__What is needed__.
Only certain lines below are wanted: those starting at the line containing "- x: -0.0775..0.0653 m" and ending at the line containing "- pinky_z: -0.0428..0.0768", both included, each retyped exactly.

__Source material__.
------------

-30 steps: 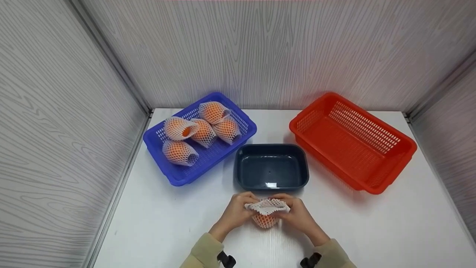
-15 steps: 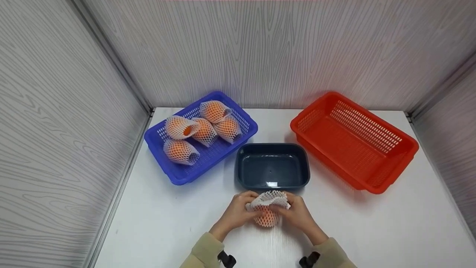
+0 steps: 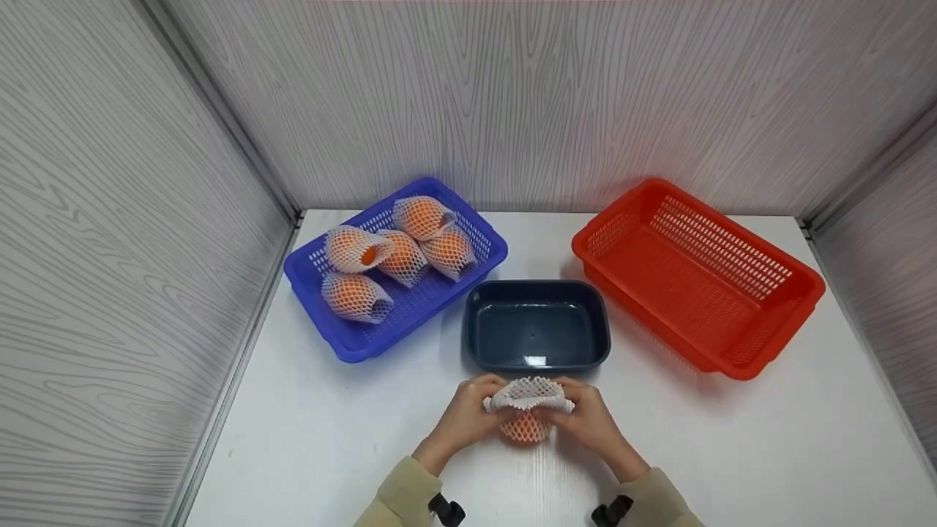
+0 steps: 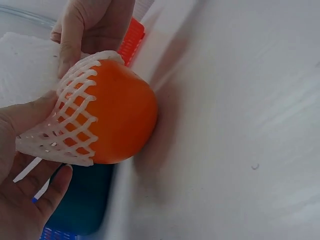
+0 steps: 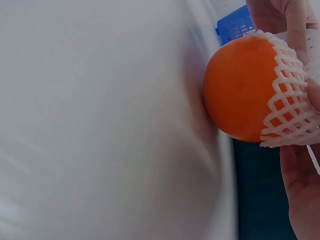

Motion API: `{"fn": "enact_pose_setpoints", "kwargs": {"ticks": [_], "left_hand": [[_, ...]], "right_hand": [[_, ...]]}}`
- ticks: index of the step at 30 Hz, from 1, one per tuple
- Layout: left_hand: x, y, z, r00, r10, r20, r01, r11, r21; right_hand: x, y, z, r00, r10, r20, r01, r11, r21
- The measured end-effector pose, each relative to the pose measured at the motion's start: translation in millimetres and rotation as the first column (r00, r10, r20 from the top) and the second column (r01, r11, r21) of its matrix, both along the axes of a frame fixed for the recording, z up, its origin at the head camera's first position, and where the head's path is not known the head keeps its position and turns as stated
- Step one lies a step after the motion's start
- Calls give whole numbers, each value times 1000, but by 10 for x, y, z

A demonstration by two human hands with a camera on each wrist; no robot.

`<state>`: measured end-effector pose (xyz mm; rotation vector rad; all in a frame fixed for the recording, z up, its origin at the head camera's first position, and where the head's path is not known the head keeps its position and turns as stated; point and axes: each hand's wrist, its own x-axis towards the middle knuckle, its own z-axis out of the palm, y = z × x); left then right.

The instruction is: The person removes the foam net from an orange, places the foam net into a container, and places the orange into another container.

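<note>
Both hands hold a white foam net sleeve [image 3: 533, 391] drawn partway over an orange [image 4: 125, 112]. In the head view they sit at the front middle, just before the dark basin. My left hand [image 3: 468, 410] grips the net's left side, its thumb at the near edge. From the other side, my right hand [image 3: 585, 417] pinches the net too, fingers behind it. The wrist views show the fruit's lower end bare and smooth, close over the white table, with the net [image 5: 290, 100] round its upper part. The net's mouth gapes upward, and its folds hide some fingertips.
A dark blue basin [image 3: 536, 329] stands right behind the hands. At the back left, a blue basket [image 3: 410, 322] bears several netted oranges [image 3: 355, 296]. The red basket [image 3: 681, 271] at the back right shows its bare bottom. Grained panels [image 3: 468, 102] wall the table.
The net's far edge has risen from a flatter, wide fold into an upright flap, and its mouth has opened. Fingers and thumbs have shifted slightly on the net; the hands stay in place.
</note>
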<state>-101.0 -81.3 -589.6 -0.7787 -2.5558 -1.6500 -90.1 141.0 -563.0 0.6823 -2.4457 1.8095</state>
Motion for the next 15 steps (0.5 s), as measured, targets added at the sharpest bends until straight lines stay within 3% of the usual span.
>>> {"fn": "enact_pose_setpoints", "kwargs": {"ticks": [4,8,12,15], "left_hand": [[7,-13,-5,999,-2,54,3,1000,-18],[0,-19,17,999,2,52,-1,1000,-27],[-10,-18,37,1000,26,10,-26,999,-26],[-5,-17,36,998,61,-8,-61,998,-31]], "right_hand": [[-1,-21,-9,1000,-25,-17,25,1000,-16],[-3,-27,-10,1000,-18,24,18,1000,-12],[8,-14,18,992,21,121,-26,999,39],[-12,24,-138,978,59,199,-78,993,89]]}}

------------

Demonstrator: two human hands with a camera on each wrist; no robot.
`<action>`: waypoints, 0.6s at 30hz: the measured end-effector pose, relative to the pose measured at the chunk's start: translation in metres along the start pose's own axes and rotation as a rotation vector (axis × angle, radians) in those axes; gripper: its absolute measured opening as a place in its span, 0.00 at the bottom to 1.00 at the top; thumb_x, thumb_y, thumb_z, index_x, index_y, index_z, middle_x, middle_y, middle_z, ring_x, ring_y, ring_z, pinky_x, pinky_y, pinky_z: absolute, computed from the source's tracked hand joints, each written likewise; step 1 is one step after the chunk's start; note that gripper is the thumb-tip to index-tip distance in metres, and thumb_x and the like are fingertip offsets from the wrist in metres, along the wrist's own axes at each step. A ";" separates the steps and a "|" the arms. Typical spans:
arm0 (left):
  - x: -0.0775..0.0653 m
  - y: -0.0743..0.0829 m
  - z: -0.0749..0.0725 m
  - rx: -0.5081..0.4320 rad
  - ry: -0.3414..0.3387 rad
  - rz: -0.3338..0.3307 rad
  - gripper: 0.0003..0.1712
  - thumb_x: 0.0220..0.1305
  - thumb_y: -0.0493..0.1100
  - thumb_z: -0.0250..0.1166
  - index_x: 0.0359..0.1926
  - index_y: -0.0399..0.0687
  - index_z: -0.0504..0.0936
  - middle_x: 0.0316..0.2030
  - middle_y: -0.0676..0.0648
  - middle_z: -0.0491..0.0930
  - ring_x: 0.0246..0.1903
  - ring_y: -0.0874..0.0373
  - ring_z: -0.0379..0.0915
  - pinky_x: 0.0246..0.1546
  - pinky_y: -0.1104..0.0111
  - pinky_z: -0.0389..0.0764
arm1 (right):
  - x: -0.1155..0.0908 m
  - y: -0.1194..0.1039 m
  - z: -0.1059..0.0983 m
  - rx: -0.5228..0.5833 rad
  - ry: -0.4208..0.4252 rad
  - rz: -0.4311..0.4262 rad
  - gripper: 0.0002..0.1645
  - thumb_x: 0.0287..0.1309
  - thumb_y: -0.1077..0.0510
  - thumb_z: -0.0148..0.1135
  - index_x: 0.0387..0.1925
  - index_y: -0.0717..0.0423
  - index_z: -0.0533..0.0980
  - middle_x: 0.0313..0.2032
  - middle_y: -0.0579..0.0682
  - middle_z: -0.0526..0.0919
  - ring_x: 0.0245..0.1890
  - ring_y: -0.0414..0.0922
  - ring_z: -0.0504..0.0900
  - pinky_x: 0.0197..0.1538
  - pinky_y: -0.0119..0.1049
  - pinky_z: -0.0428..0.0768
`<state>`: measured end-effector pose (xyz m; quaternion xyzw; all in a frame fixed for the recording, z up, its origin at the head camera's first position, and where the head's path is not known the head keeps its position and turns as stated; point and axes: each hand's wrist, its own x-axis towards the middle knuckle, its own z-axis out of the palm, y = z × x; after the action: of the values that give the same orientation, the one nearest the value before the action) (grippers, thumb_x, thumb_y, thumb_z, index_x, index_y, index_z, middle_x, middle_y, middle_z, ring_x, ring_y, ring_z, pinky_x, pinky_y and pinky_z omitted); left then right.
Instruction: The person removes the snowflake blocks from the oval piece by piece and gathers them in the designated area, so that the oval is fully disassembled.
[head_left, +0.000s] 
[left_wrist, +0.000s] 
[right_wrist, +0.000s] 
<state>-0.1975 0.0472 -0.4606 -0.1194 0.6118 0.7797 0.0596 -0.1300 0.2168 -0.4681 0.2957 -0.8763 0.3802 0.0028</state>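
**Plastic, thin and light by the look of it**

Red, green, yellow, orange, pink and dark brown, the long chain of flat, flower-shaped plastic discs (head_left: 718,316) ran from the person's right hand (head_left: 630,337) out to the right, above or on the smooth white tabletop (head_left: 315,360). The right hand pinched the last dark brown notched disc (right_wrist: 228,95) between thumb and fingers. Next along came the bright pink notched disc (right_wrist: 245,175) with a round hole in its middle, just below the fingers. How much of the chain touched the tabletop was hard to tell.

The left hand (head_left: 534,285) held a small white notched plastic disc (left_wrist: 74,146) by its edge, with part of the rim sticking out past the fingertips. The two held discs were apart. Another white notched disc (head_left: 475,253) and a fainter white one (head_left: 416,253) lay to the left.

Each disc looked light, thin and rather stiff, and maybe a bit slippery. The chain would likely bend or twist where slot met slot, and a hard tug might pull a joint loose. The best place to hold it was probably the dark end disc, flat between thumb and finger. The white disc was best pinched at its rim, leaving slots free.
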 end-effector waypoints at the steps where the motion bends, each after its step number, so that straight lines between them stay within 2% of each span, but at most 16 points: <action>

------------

__Task result__.
  - x: -0.0775..0.0653 m
  - y: -0.0743..0.0829 m
  - z: -0.0749..0.0725 m
  - rx: -0.5081..0.4320 rad
  - ry: -0.3414..0.3387 rad
  - rz: -0.3338..0.3307 rad
  - gripper: 0.0003..0.1712
  - thumb_x: 0.0220..0.1305
  - thumb_y: -0.0493..0.1100
  - thumb_z: -0.0250..0.1166
  - index_x: 0.0359..0.1926
  - index_y: -0.0399..0.0687
  - index_z: -0.0504..0.0936
  - middle_x: 0.0316..0.2030
  - middle_y: -0.0676..0.0648
  - middle_z: -0.0491..0.0930
  - ring_x: 0.0246..0.1903
  - ring_y: -0.0874..0.0373
  - ring_z: -0.0379..0.0915
  - pinky_x: 0.0246..0.1546
  - pinky_y: -0.1104..0.0111
  - pinky_z: -0.0389..0.0764
arm1 (right):
  - x: -0.1155..0.0908 m
  - y: -0.1194..0.1039 m
  - z: -0.1059..0.0983 m
  - rx: -0.5228..0.5833 rad
  - ry: -0.4208..0.4252 rad
  - rz: -0.4311..0.4262 rad
  - gripper: 0.0002..0.1645
  - thumb_x: 0.0287..0.1309
  - thumb_y: -0.1077..0.0510
  - thumb_z: -0.0148..0.1135
  - index_x: 0.0387..0.1925
  - index_y: -0.0717..0.0423
  - index_z: -0.0533..0.0980
  - middle_x: 0.0313..0.2032
  - middle_y: -0.0579..0.0682
  - middle_z: -0.0526..0.0919
  - ring_x: 0.0245..0.1890
  - ring_y: -0.0414..0.0922
  - ring_z: -0.0504..0.0900
  - pinky_x: 0.0197..0.1538
  - pinky_y: -0.0119..0.1049
  - pinky_z: -0.0428..0.0768

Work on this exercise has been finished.